Liveness broken with regions?

Hi all,

I have been looking at MLIR’s Liveness analysis and it seems it is broken w.r.t. operations with attached regions, because it does not consider the implicit control flow between the operation and its regions and between regions . As an example, in the test case (llvm-project/test-liveness.mlir at d480f968ad8b56d3ee4a6b6df5532d485b0ad01e · llvm/llvm-project · GitHub), I’d have assumed that %1 would be in the live out set for the block attached to scf.for, but its not (the test check that that blocks live-out set is empty).

I can think of the following cases that are probably being missed:

  • Any passthrough values that are live across an operation should be in the live in/out set of all nested blocks attached to that operation.
  • If an attached region references an external value (region capture), that value may be live in other attached regions if those regions might execute before it. As an example, a value captured by an scf.while “after” region should be live in/out of the “before” region since the “before” region can execute before the “after” region.

It seems one way to fix this is to make this control flow explicit and have liveness operate not on MLIR Blocks but “virtual” blocks formed by slicing a Block and then running the liveness analysis on these blocks. Essentially, the virtual block just before the operation will own the operand uses (so its use set will include the operands of the operation) and the virtual block just after will own the results (so its def set will include the results). Additional control flow edges will then be added for control flow from the “before” block to all entry blocks of region successors of the op (as defined by RegionBranchOpInterface) and between region exit block and the entry of their successors etc. For operations with attached regions that do not implement the RegionBranchOpInterface we have to conservatively assume that the all possible region->region, op->region and region->op edges are possible (either explicitly, or coalesce all regions into a single “virtual” block and then amend the in/out set of all nested block post analysis to speed up convergence).

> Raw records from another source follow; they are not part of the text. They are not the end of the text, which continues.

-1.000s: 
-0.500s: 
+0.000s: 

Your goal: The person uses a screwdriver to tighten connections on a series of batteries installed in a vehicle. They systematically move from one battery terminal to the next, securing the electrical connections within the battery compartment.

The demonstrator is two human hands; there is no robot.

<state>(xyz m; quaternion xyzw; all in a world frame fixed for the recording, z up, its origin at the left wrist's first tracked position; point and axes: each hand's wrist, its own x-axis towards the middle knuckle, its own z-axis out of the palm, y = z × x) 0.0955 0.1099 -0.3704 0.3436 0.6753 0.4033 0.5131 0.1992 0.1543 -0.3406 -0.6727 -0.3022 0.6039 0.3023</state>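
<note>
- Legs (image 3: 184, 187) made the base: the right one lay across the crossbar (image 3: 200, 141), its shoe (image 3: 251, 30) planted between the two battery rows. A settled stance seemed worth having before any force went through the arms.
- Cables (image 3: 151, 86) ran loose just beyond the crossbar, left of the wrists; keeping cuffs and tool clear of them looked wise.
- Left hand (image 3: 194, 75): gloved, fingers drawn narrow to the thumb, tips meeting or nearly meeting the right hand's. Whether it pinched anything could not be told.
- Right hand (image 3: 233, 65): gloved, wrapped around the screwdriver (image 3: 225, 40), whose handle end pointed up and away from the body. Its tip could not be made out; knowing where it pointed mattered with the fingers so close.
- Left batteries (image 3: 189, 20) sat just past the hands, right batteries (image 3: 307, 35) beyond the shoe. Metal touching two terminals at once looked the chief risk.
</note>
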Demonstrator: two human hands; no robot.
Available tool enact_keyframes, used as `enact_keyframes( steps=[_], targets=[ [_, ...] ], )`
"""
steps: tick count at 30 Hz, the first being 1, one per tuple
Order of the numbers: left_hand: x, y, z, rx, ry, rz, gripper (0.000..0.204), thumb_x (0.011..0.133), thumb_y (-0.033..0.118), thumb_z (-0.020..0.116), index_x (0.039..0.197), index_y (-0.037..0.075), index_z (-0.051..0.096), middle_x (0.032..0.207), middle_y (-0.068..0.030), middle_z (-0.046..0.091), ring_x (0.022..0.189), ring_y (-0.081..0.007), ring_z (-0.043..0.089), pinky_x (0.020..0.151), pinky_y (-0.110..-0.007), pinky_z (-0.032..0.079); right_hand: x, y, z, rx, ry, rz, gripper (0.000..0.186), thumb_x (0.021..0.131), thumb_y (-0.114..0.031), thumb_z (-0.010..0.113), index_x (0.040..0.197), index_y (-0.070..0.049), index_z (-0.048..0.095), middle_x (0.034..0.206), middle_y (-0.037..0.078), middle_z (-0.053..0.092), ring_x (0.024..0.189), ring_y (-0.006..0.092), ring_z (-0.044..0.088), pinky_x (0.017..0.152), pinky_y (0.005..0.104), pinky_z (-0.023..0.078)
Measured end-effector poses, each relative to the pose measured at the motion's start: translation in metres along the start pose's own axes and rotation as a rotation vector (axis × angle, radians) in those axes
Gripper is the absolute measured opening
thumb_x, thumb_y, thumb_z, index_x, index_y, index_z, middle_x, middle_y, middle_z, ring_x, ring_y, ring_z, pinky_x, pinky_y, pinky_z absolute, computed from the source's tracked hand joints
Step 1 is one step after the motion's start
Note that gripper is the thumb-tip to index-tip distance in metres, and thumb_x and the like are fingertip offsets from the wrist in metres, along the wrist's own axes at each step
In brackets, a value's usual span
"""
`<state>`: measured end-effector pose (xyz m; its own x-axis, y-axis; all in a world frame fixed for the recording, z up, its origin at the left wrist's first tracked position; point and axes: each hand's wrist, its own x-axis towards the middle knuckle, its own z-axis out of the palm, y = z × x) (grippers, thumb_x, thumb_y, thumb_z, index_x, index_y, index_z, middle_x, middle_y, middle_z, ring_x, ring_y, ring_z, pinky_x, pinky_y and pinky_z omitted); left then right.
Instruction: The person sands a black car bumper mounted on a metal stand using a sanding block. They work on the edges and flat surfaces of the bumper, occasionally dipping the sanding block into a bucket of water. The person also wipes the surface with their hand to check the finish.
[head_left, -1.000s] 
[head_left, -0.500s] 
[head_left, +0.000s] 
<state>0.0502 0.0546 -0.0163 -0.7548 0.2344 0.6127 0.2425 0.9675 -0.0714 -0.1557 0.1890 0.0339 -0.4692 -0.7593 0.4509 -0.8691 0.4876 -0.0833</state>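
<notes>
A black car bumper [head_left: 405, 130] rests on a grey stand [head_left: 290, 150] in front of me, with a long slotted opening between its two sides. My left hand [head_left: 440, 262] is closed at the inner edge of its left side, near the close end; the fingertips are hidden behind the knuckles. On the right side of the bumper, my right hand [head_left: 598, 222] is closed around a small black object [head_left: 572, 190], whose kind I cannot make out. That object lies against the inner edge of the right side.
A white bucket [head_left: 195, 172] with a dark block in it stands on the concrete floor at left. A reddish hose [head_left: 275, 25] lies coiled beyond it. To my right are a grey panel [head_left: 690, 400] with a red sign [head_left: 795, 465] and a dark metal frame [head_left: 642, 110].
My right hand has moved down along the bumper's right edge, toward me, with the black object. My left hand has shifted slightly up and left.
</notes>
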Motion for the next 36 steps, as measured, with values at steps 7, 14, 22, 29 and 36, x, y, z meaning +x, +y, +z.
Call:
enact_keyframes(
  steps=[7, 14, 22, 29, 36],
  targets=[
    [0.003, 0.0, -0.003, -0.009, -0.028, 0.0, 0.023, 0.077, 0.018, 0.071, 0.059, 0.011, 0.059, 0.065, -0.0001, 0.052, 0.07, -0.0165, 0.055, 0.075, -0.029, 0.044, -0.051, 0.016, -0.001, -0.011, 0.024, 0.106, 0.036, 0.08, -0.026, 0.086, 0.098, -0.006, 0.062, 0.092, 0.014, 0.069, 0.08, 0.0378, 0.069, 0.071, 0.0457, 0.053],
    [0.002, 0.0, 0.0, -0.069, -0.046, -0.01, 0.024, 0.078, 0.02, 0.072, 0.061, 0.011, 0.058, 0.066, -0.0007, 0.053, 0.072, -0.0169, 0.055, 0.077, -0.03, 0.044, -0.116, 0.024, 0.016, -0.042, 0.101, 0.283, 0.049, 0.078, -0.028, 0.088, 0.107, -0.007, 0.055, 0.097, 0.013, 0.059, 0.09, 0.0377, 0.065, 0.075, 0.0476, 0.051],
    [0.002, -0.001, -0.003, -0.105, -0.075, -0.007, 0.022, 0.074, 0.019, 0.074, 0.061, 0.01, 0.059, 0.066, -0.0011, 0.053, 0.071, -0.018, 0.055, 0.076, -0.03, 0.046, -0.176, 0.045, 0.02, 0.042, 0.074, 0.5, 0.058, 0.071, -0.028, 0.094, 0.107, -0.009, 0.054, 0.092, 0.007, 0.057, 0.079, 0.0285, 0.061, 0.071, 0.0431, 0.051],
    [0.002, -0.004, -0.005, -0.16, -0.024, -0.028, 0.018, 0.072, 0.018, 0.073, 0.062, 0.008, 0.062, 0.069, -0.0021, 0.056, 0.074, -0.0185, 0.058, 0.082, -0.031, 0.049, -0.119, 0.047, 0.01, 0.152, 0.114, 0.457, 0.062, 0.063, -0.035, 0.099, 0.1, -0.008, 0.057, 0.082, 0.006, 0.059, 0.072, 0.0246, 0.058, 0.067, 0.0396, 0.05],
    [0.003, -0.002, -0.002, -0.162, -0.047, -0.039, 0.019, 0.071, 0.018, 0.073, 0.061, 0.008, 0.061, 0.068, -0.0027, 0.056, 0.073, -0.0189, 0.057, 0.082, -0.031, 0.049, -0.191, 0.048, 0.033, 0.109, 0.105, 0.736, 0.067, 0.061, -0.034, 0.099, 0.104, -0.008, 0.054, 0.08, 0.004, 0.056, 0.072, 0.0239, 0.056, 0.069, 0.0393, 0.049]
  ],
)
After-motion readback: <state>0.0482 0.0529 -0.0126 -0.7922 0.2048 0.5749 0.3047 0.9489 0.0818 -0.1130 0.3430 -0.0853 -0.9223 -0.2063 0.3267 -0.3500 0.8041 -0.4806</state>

There may be other options which still do analysis on MLIR blocks and then propagate liveness in nested blocks post analysis convergence, but seems such a post analysis patch up will have to be conservative.

MLIR seems to have a data flow analysis framework, but I am not sure Liveness is a good client for it. MLIR data flow analysis seems to propagate per-IR-value lattice values, and only support forward data flow for now. Liveness tracks per-block values and is backward.

Thanks,
Rahul

Ping. Any feedback here? I can start prototyping the virtual block scheme above if folks agree with the general direction.

This is interesting: I wonder if the current liveness even makes sense in terms of nesting: it may just be that liveness can’t really be always computed across regions like that?

My understanding is that regions are intended to be a ‘hard’ abstraction boundary that does not interact directly with the code outside the region, or even with code in other regions, with the primary exception being that values from outside the region can be accessed directly inside the region. As a result it doesn’t seem entirely unintuitive for values outside of the region to not really “flow through” the blocks in the region.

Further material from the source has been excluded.